- [WORK REQUIRED]
Write out again, exactly, the lines below starting at the one with "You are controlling" and ending at the one with "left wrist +".

- [INFORMATION GIVEN]
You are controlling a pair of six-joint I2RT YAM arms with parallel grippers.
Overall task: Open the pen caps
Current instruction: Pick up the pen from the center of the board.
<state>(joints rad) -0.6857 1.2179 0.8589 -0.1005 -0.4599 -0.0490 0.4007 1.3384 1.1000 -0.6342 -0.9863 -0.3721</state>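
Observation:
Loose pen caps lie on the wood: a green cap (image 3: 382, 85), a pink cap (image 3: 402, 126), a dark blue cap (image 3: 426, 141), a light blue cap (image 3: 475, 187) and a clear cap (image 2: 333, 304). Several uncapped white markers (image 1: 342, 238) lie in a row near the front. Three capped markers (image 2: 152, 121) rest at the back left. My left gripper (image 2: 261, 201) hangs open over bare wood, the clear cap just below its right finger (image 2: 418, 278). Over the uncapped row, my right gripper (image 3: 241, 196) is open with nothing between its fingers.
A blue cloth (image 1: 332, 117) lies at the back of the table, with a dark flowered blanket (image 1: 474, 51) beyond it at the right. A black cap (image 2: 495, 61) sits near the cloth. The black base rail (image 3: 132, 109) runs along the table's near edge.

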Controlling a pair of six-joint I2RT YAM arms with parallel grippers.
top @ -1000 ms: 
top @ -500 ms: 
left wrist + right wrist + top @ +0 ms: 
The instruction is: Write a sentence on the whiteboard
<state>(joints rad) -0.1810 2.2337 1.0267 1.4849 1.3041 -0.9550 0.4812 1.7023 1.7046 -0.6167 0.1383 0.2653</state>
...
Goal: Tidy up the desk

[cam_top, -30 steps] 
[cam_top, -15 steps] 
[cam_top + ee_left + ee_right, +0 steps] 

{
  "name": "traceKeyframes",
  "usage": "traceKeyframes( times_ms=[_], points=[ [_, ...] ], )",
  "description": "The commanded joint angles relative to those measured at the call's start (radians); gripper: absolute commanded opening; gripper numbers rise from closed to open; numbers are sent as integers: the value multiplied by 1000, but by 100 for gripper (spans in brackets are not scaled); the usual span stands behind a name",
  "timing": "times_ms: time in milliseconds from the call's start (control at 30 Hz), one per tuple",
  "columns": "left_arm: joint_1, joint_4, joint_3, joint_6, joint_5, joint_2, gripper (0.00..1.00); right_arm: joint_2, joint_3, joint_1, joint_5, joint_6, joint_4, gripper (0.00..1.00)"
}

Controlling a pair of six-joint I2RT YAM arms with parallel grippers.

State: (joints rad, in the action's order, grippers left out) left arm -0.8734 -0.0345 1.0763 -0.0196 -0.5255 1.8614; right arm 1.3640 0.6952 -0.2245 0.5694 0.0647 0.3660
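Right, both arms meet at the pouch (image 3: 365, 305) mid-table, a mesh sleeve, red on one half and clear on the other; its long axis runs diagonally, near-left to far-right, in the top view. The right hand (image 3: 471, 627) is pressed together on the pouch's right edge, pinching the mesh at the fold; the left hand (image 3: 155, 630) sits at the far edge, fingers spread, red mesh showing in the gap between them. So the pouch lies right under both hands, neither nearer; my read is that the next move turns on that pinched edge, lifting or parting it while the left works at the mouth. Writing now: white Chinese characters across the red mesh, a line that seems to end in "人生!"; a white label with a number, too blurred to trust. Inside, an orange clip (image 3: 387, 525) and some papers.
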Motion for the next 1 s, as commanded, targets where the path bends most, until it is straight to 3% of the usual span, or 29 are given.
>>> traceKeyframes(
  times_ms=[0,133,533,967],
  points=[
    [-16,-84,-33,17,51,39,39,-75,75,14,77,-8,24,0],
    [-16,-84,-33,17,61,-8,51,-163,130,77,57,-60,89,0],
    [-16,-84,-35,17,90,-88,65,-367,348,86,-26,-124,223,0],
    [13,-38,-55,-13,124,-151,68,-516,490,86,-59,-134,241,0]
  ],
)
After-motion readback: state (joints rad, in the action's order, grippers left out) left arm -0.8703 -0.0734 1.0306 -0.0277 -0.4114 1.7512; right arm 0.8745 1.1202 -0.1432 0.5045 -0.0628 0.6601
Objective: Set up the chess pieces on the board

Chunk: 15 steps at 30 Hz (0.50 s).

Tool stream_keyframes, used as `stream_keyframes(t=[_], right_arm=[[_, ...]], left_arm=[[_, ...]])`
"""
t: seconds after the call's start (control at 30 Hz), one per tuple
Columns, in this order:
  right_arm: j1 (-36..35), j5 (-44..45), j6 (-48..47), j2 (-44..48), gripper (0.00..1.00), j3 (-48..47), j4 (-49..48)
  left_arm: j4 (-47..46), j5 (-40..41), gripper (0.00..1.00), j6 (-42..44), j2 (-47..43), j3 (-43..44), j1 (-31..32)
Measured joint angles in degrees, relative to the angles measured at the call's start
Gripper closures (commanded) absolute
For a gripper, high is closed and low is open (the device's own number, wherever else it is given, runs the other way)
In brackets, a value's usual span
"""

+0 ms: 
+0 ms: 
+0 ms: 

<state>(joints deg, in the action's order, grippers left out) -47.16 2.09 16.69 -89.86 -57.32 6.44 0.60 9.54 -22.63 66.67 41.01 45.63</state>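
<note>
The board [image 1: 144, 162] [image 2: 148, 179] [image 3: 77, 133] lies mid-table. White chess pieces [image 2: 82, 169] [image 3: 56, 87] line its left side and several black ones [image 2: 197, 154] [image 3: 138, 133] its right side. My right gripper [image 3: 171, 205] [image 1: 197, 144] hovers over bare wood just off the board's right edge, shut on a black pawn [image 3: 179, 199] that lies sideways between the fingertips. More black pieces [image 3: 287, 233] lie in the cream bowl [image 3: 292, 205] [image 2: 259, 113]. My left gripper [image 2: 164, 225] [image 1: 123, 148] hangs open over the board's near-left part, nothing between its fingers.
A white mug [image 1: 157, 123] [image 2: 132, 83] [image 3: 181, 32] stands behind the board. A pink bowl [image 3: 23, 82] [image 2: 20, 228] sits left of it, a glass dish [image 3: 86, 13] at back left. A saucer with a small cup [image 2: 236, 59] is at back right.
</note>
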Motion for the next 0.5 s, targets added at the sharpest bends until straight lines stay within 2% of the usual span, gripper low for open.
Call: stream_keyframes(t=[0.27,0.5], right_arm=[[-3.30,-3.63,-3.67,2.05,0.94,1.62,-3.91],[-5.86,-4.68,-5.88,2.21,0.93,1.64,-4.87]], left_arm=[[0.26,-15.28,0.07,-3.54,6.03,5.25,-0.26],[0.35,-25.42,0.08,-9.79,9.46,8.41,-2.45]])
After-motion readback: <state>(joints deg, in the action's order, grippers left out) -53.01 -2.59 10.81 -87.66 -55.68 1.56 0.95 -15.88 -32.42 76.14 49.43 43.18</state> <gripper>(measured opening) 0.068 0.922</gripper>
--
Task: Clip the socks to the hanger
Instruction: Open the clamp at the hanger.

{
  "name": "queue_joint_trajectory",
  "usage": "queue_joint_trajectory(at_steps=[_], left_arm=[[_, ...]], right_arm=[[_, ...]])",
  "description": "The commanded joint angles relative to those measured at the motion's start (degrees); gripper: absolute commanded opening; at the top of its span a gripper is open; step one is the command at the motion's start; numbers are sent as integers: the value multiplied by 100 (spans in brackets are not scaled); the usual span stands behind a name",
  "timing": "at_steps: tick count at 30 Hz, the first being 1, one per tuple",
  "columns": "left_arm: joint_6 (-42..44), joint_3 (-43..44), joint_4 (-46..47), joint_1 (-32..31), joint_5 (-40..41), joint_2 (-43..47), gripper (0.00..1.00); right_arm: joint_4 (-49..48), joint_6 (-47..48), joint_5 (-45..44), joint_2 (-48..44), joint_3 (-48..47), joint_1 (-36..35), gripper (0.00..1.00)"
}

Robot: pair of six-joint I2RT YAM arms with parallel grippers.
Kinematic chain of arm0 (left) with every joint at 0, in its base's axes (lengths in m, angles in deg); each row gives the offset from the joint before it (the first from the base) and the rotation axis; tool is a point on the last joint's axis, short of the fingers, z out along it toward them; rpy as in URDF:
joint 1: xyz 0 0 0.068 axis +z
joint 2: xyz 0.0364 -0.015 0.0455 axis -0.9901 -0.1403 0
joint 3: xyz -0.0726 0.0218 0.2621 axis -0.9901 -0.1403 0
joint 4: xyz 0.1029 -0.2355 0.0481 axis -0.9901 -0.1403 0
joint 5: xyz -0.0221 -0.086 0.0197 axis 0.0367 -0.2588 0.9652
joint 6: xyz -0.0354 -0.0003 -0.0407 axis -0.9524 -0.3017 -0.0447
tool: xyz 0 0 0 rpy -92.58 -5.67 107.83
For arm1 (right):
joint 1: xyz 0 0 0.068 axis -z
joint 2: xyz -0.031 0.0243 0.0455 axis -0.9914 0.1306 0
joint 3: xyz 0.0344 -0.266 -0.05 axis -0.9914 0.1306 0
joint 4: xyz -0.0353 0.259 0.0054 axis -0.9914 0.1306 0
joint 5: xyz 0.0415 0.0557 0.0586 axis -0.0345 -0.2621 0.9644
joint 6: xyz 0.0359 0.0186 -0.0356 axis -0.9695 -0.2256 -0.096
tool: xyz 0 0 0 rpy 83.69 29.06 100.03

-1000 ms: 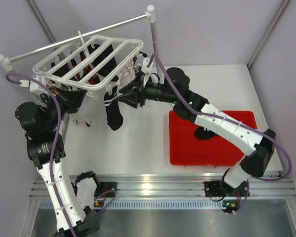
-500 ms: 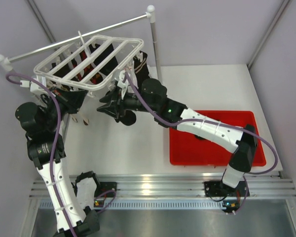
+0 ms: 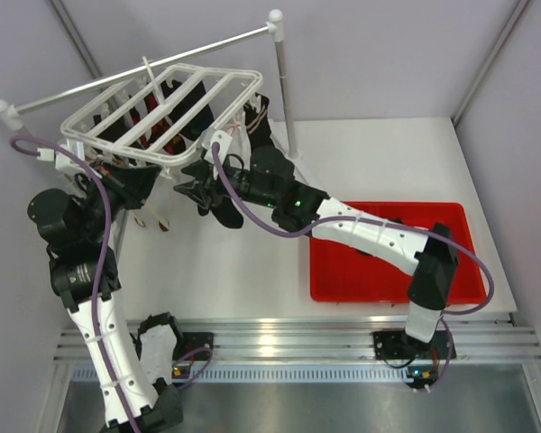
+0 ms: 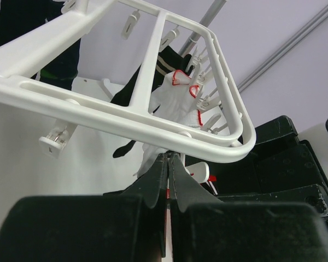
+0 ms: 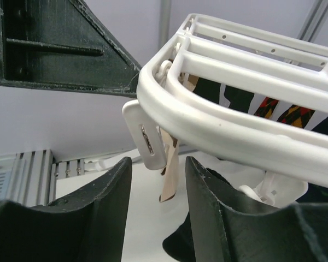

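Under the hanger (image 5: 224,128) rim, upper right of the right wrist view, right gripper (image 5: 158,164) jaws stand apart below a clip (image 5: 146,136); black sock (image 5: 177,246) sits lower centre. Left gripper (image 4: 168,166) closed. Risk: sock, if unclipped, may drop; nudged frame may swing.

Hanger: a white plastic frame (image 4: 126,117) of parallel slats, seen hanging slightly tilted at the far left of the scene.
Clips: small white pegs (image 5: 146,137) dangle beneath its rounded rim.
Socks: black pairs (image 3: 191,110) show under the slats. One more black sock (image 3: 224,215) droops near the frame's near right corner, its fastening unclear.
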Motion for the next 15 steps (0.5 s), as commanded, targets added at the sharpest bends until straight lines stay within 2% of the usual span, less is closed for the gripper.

- [TASK RESULT]
You are controlling a pair of six-joint I2RT YAM arms with parallel grippers.
Overall task: Open the pen caps
Current instruction: Pick up the pen from the center of the board.
<state>(joints rad) -0.6857 1.2179 0.8589 -0.1005 -0.4599 -0.0490 0.4007 1.3384 1.1000 -0.6342 -0.9863 -0.3721</state>
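Observation:
Loose pen caps lie on the wood: a green cap (image 3: 382, 85), a pink cap (image 3: 402, 126), a dark blue cap (image 3: 426, 141), a light blue cap (image 3: 475, 187) and a clear cap (image 2: 333, 304). Several uncapped white markers (image 1: 342, 238) lie in a row near the front. Three capped markers (image 2: 152, 121) rest at the back left. My left gripper (image 2: 261, 201) hangs open over bare wood, the clear cap just below its right finger (image 2: 418, 278). Over the uncapped row, my right gripper (image 3: 241, 196) is open with nothing between its fingers.
A blue cloth (image 1: 332, 117) lies at the back of the table, with a dark flowered blanket (image 1: 474, 51) beyond it at the right. A black cap (image 2: 495, 61) sits near the cloth. The black base rail (image 3: 132, 109) runs along the table's near edge.
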
Controlling a pair of six-joint I2RT YAM arms with parallel grippers.
top @ -1000 ms: 
top @ -500 ms: 
left wrist + right wrist + top @ +0 ms: 

No additional output will be given.